- Chaktomuk Conference Hall, East Side
- Interactive map of the Chaktomuk Conference Hall area

General information
- Architectural style: Khmer
- Location: Sisowath Quay, Phnom Penh
- Completed: 1961

Design and construction
- Architect: Vann Molyvann

= Chaktomuk Conference Hall =

Theatre in Phnom Penh, Cambodia

The Chaktomuk Conference Hall (សាលសន្និសីទចតុមុខ, Sal Sânnĭsit Châtŏmŭkh) is a theatre located in the city of Phnom Penh, Cambodia. The fan-shaped hall is one of the most iconic works of famous Cambodian architect Vann Molyvann and was since its construction in 1961 one of the "landmarks and infrastructures of the newly independent nation".

Mainly used for the purpose of conducting ceremonies for foreign governors, the hall is a designed concrete structure which radiates in a fan shape referencing a palm leaf. The design combines traditional building elements (Khmer architecture) with a modern structure.

== Etymology ==
Chaktomuk Hall takes it name "from the original site of Phnom Penh at the junction of four rivers", the Upper and the Lower Mekong, the Tonle Sap, and the Bassac. Chaktomuk has given its name to the current era of Cambodian history, after the Angkor, Longvek and Oudong eras.

== History ==

=== The Salle de Conférence since 1961 ===
In 1961, Chaktomuk Conference Hall was originally opened as La salle de conférence Chaktomuk. Many important government meetings would, at a majority take place in this very hall for conference purposes.

Chaktomuk was the place of major religious conventions before 1975. In 1961 the World Fellowship of Buddhists with delegates from twenty-eight countries was the first major international event held in the hall.

During the Civil War in 1972, the Chaktomuk Conference Hall welcomed two major Christian gatherings known as "evangelistic crusades", attended by Taing Chhirc and Barnabas Mam, among others future leaders of the Christian churches in Cambodia.

=== The first Khmer Rouge Tribunal after 1979 ===
After the Vietnamese invasion of Cambodia which sent the Khmers Rouges into hiding, Pol Pot was tried in absentia in an ad hoc tribunal occasionally set up at the Chaktomuk Hall. This "theatrical setting" would later be replaced by the Extraordinary Chambers of the Supreme Court of Cambodia which would judge the others Khmers Rouges leaders, such as Ieng Sary.

=== From Khmer cultural renewal to a devastating fire in 1991 ===
Along with the Suramarit Theater, in the 1980s, Chaktomuk Hall became one of the centers of cultural renewal after the devastation of Cambodian culture inflicted by almost four years of Khmer Rouge terror. A twice yearly festival was organized by the National Dance Company.

Later on, 1991 this hall designated for redevelopment as a restaurant. With a great view of the Tonlé Sap River, the customers had a great review. After a harmful yet devastating fire took place at the hall, it partly destroyed the hall that ruined the structure.

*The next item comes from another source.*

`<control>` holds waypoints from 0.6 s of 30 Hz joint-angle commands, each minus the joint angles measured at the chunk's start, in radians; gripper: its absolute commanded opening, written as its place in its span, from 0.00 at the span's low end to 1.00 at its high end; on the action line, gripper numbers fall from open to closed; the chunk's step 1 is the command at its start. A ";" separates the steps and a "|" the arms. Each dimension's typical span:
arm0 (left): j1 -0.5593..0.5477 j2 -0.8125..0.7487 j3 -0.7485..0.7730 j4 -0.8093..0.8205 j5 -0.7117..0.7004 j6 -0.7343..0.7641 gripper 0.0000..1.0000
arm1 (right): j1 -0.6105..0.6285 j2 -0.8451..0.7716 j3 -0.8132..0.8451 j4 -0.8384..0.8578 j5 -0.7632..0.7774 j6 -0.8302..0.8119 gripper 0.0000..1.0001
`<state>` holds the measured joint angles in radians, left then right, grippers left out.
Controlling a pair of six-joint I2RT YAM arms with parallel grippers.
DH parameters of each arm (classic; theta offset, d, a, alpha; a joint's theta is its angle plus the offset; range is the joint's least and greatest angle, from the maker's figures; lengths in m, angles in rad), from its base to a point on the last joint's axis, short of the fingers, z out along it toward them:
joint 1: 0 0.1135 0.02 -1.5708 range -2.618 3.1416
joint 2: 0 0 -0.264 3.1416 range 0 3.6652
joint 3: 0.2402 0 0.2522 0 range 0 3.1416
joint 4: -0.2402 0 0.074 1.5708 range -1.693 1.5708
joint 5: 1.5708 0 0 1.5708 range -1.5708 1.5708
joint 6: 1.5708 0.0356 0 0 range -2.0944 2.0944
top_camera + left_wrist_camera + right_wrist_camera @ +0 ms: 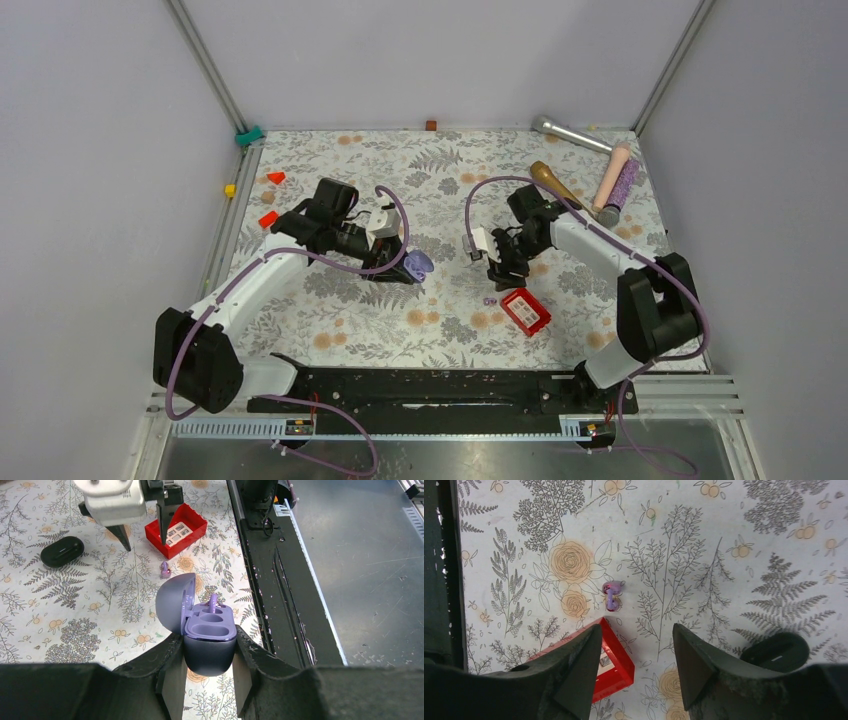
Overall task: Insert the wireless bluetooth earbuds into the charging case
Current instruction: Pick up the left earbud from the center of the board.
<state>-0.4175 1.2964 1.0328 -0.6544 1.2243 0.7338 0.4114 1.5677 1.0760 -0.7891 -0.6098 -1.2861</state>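
Observation:
My left gripper is shut on the lower shell of an open purple charging case, seen in the top view near the table's middle. One pale purple earbud stands in the case's far slot; the near slots look empty. A second pale purple earbud lies loose on the table, just ahead of my right gripper, which is open, empty and hovering over it. A closed black case lies beside the right finger. No black earbuds show.
A red tray lies right next to the loose earbud, under my right gripper's left finger. A silver microphone, a wooden spoon and a pink roller lie at the back right. Small red blocks sit far left.

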 commanded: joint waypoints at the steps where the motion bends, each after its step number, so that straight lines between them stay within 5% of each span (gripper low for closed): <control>1: 0.002 -0.034 0.035 0.016 0.053 0.029 0.00 | 0.001 0.041 0.012 -0.036 -0.010 -0.022 0.58; 18: 0.001 -0.028 0.036 0.017 0.056 0.027 0.00 | 0.096 0.105 -0.010 -0.018 0.136 -0.010 0.62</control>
<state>-0.4179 1.2964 1.0328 -0.6548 1.2274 0.7338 0.4732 1.6562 1.0676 -0.8028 -0.5220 -1.3025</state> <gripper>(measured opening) 0.338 0.614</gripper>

=== Becoming a national and international venue in Phnom Penh ===
Chaktomuk Conference hall used to be a restaurant then theatre but this hall nowadays is mainly used for the conference, lectures and occasional performing art activities. The Chaktomuk Conference Hall in Phnom Penh has undergone several changes and was completely remodeled in the year 2000 mainly to provide international standard facilities for conferences, seminars and lectures. The flexible design allows it to be used more rarely as a theater hall for special programs and concerts in Cambodia, but there is no longer a residential performing arts troupe.

In 2009, King Norodom Sihamoni congratulated disabled Chinese artists at Chaktomuk Conference Hall.

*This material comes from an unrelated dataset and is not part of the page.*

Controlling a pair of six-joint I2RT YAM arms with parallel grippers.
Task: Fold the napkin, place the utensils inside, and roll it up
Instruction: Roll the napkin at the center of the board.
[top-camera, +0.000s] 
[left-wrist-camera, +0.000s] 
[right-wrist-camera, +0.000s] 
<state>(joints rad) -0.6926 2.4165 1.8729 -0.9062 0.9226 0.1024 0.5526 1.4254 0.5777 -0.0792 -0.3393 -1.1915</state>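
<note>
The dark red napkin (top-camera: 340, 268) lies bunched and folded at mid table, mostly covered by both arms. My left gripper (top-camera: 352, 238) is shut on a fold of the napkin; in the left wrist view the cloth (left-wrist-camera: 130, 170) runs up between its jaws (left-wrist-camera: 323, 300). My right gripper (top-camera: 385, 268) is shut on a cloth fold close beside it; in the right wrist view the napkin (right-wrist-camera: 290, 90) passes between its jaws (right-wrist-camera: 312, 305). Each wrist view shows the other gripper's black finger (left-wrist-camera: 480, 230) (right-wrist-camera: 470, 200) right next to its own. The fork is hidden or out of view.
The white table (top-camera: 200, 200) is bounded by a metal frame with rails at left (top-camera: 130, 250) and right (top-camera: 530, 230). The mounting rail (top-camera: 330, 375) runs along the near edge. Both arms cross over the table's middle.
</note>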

In December 2013, around two hundred monks led a protest in front of Chaktomuk Hall during a conference of the Buddhist leadership in Cambodia. Their complaint concerned the theft of Buddha's relics on Oudong mountain on 10 December 2013.

In 2014, Royal Palace Minister Kong Sam Ol led a requiem memorial event in Chaktomuk Hall about the Phnom Penh stampede that happened in 2010 which had killed 353 people on the bridge to Koh Pich island in the hall.

Since 2019, Chaktomuk has been the venue chosen by the Phnom Penh Symphonic Orchestra for its performances with the "acoustics of the cozy theatre" helping to make the Conference Hall a comfortable musical venue as well.

== Design ==

=== Context: a masterpiece of New Khmer Architecture ===
The hall combines traditional Khmer elements with modern structural design. The design behind this structure was created by Vann Molyvann, one of the major practitioners of New Khmer Architecture.

To bring out the culture he was raised in, the building was designed as a concrete structure radiating in a fan, made to represent a palm leaf. The location was also a set back to the hall with a 270-degree view that can see the full views of the 4 rivers cross together. It also included novel bio-climate features and was intended by architect Vann Molyvann to create a harmony with other surrounding buildings  as well as the general landscape, at the point were the Mekong meets the Tonle Sap.

=== Architecture: between Khmer art and functional design ===
The hall was made to accommodate 850 people. It was designed to have an open-space area that functioned as a multi-purpose room. Ventilation in tropical buildings is one of the most important features, which is provided here from the ground floor flowing up toward the backstage to flow in both directions.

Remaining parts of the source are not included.